What does an electrician do?

An electrician designs, installs, and maintains electrical systems and controls used to power our homes and businesses.

Electrician career snapshot

Median pay

$60,040 ($28.87/hr)

Required degrees


10-year job growth

9% (Faster than average)

What is an electrician?

Electricians are generally responsible for installing, maintaining, and troubleshooting electrical systems. Some examples of the systems electricians work on include lighting, communication systems, control systems, power drives, and electrical machines and equipment. 
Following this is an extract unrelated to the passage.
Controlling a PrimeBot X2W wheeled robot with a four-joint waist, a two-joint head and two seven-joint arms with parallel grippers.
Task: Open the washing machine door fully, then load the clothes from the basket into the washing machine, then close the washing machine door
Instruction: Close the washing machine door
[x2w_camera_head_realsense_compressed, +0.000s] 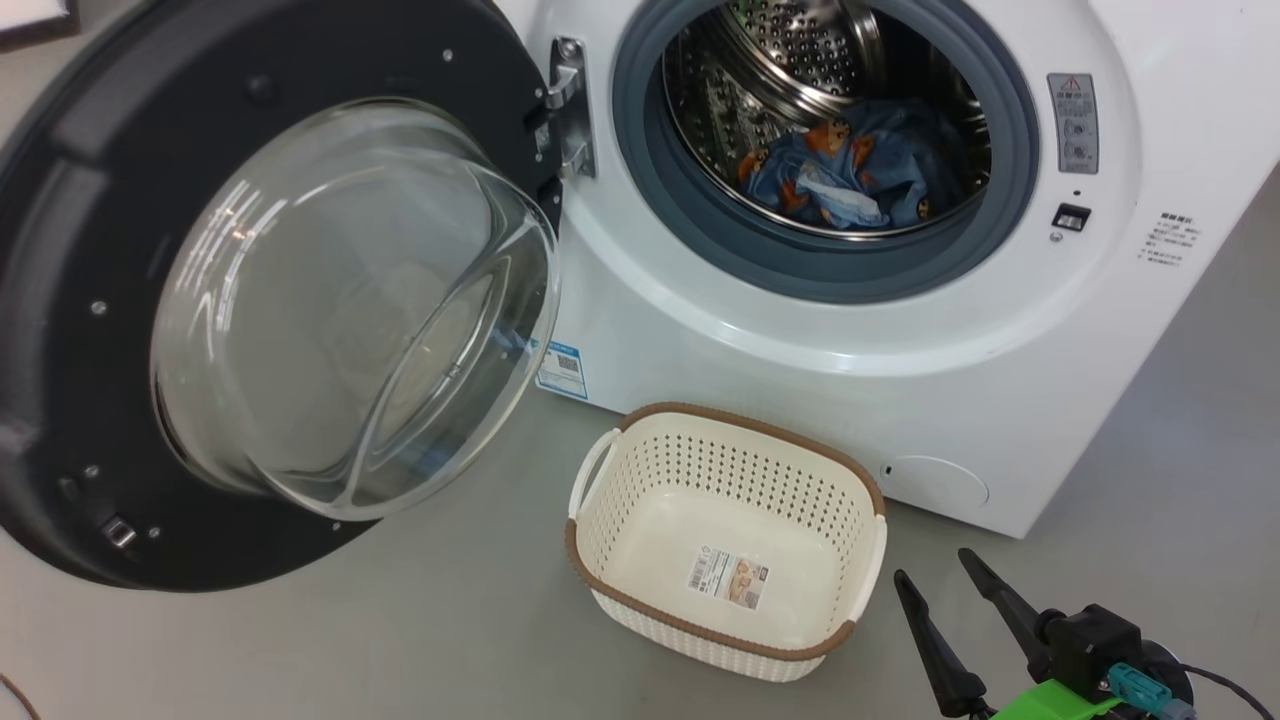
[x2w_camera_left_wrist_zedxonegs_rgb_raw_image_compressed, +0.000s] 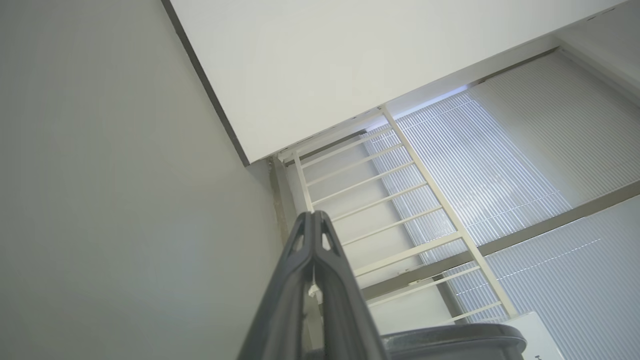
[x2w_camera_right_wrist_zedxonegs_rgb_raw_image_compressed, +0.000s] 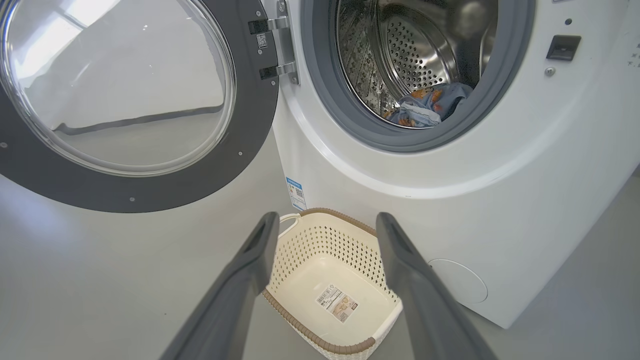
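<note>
Grey floor (x2w_camera_head_realsense_compressed: 400, 640): basket (x2w_camera_head_realsense_compressed: 720, 480) sits empty before the washing machine (x2w_camera_head_realsense_compressed: 800, 340), clothes (x2w_camera_head_realsense_compressed: 850, 165) heaped in its drum (x2w_camera_head_realsense_compressed: 800, 60); washing machine door (x2w_camera_head_realsense_compressed: 60, 300) hangs wide open. Empty right gripper (x2w_camera_head_realsense_compressed: 932, 564) is spread; left gripper (x2w_camera_left_wrist_zedxonegs_rgb_raw_image_compressed: 314, 215) pinched together. Closing likely wants a steady push on the rim, far from the hinge (x2w_camera_head_realsense_compressed: 568, 100).

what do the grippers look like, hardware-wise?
Right gripper: two long, tapering black fingers on a black block, with a bright green part, teal connector and dark cable. Left gripper: dark grey fingers with triangular cut-outs near the tips.
</note>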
Electricians work on commercial projects, residential projects, or a mixture of the two. Electrical systems are used everywhere in the country and around the world, so there is no limitation to where an electrician can work.

What type of work you choose to do as an Electrician is ultimately up to you. This guide will help you understand what types of jobs and responsibilities are available, how much you can make, what education and training you need, and how to become an Electrician.

What does an electrician do?

Almost every building has an electrical power, communications, lighting, and control system that is installed during construction and then needs to be maintained after that. These systems power the lights, appliances, and equipment that make people’s lives and jobs easier and more comfortable. At the most basic level, electricians install, maintain, and repair electrical power, communications, lighting, and control systems in these homes, businesses, and factories. In addition to those duties, an electrician may also ensure that electrical work within any of those spaces are up to code when installed.

As evident with the long list of places an Electrician can work, their duties are diverse and depend on the employer and specialty, but some responsibilities are common to most:

  • Diagnose electrical problems using diagrams or blueprints
  • Install and repair electrical systems
  • Inspect, troubleshoot, and conduct tests
  • Pinpoint problems using a range of testing devices
  • Safely use various hand and power tools
  • Plan the layout and installation of electrical wiring, equipment, and fixtures
  • Comply with all safety standards and regulations of the National Electrical Code
  • Supervise and train others in the installation and repair of electrical components

Electricians' purpose is to get electrical power from its source to end-users, install it safely, and perform testing, maintenance, and repairs to keep it functioning properly. While performing their primary functions as an electrician, individuals may potentially find the need to administer first aid or CPR, provide professional advice to customers, order parts, demonstrate knowledge of renewable or green energy components and systems, work productively with coworkers and the public, and remove trees, branches, and brush that interfere with power lines and electrical utility rights of way.

Types of electrician Jobs

As noted, many electrician jobs can fall into the broad categories above, but electricians can also be described based on more acute specializations that require specific skills and certifications. Below is a list of some electrician career paths:

Industrial electrician

Industrial electricians will work in primarily industrial locations such as power plants, processing plants, factories, and mines.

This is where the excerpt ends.